Hollywood Sign Los Angeles

Whither Los Angeles? New Music in Tinseltown

It’s hard now to find a week in which you can’t hear something new—really new—in Los Angeles. Perhaps like many composers who grew up grumbling about its pop culture backdrop and who are now witnessing the flowering of an LA new music community, I am wondering: how did we get here?

Written By

Alicia Byer

Like many Southern Californians, my personal history has been touched by echoes of Los Angeles’ pop culture past. Family stories include the composer of “When you Wish Upon a Star” babysitting my father, my great-grandfather playing the latest Hollywood hits (as well as Klezmer) on clarinet, and another great-grandfather lured by the promise of Columbia Pictures—not as an actor, but as an electrician. However exotically portrayed, the pop industry’s machinations here are quotidian, a bread and butter background for many who call this place home. And, perhaps like many composers who grew up grumbling about this pop culture backdrop and who are now witnessing the flowering of an LA new music community, I am wondering how we got here.

For this series on new music in LA, I’d like to investigate and invite feedback on the role of the composer in this city in particular, and trace the background of this cultural phenomenon—from the days of European émigrés who took to Hollywood with varied levels of enthusiasm, through the dystopia of Mike Davis’s City of Quartz (our “peculiarly infertile cultural soil, unable to produce, to this day, any homegrown intelligentsia”), through today, a Los Angeles that seems poised to define new music in America, or at least a new way of presenting it.

So, what exactly is going on here? While the LA Philharmonic has been lauded as a bastion of institutional innovations since the middle of the last century, these experiments have always seemed, to me, to occur in a vacuum, hardly touching the larger cultural landscape. Now, a grassroots new music community (or as “grassroots” as anything which is tied to higher education can be) is in a true dialogue with the larger artistic culture, and the promise of the LA Philharmonic to make Los Angeles a contemporary musical destination seems to have finally taken root. An LA aesthetic has emerged, and I can’t help but notice a bit of pioneering Wild West in the raucous brew. Simultaneously collaborative and independent, the film set of our city seems to foster a wild creativity that grows everywhere, rather than privileging the genius-hero myth. There’s an undeniable energy afoot, and as the same core musicians bounce from project to project, it’s inspiring to watch a collective style evolve: finally we seem to have moved from our oft-maligned laidback attitude to something more bright-eyed and vital.

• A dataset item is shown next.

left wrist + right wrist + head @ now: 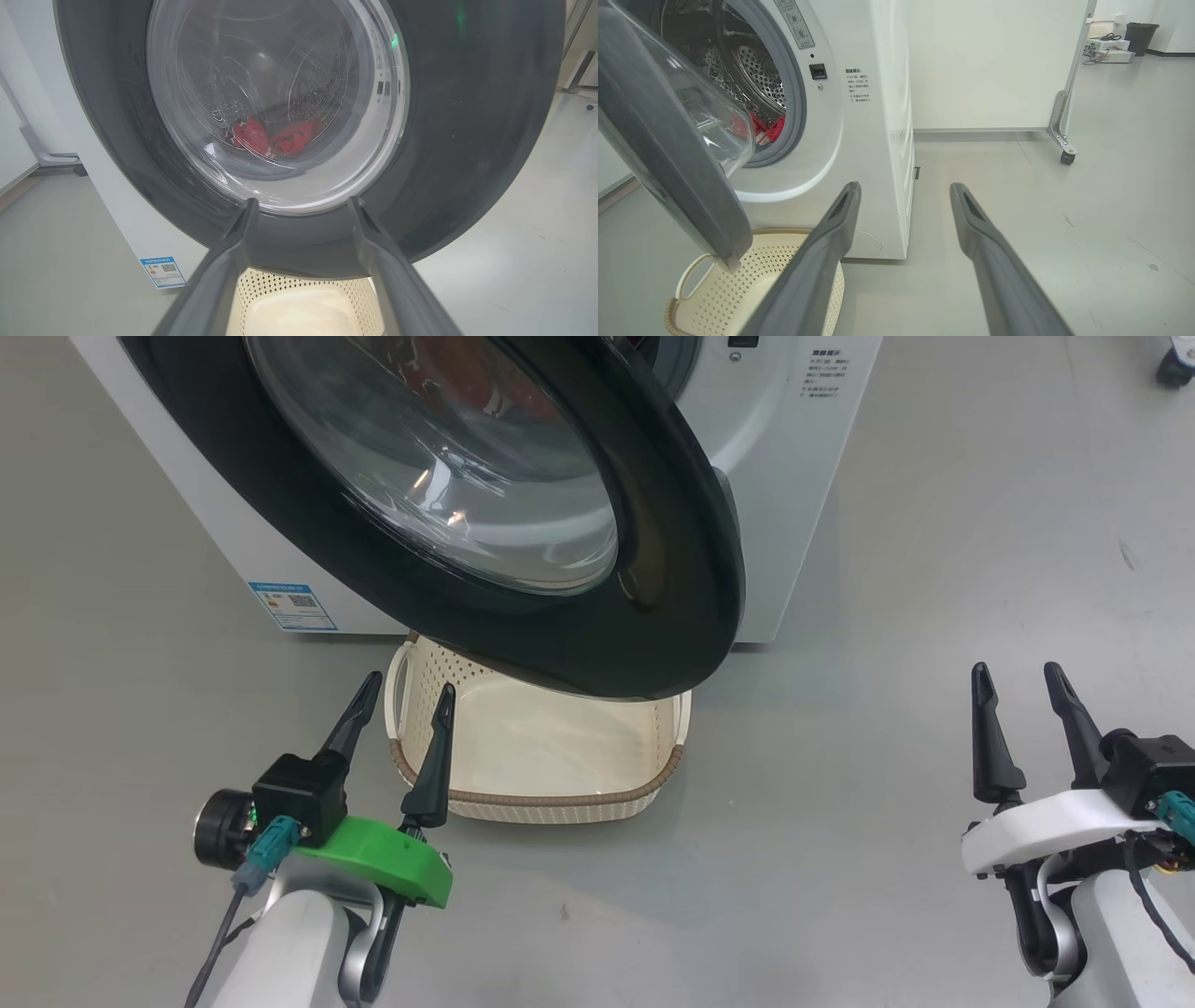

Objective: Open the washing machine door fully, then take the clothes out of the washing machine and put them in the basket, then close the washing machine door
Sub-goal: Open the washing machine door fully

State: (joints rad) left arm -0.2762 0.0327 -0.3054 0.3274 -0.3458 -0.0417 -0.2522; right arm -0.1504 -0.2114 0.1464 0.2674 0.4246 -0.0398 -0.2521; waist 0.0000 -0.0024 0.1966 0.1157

It’s hard now to find a week in which you can’t hear something new—really new—in Los Angeles. wild Up and The Industry present ever-more spectacular feats as they expand the boundaries of what opera and intermedia collaboration can be. Inventive new music series are springing up across the city, from WasteLAnd to MonkSpace, People Inside Electronics, Equal Sound, the Wulf, and on and on and on. And many of these groups are “entrepreneurial”—not under the auspices of major institutions, but rather informing them. wild Up has teamed with the LA Phil for the Grand National Composers Intensive, and the Industry is teaming with the LA Phil to develop unique opera projects. More importantly, these concerts and organizations are having an impact on the national conversation about the potentials of new music, as Alex Ross noted in his 2015 new music roundup which included a disproportionate number of Angeleno composers.

It wasn’t always this way. It’s hard to believe that Los Angeles was once a backwater called “Queen of the Cow Counties” for its role in supplying the much wealthier and more developed San Francisco with beef. Or that half a century later the city had turned from “toughest town in the West” to a roaring dream factory, its very existence sold as part of the mythos. If America is a place that went from barbarism to decadence without the usual intervening period of civilization, the Los Angeles of the early 20th century must have seemed an intensification of this phenomenon.

In other cities, the impact of the past might be taken for granted, its influence fluid, but more or less publicly circumscribed. In Los Angeles, the past is oddly prominent in the undying appeal of Hollywood, and yet in other places, seems completely hidden, subsumed by our zeal to tear down or pave over, as gentrification’s disruptions rip the past apart. In a city simultaneously private and public, how can we tell what parts of the past belong to us all, and what is only part of a single story? Does the dream factory affect new music at all, aside from being a source of session work or editing jobs? I’d argue that it does, and that the unique cultural ferment of Los Angeles, its Wild West emphasis on individual freedom, its raw cultural melting pot comprise a subtle but crucial backdrop to our experiments on the musical frontier.


Alicia Byer

Alicia Byer

Alicia Byer is a composer, improviser, and bon vivant from Southern California. She studied composition, improvisation and electronics at Mills College, and continues to follow the promise of new music wherever it leads.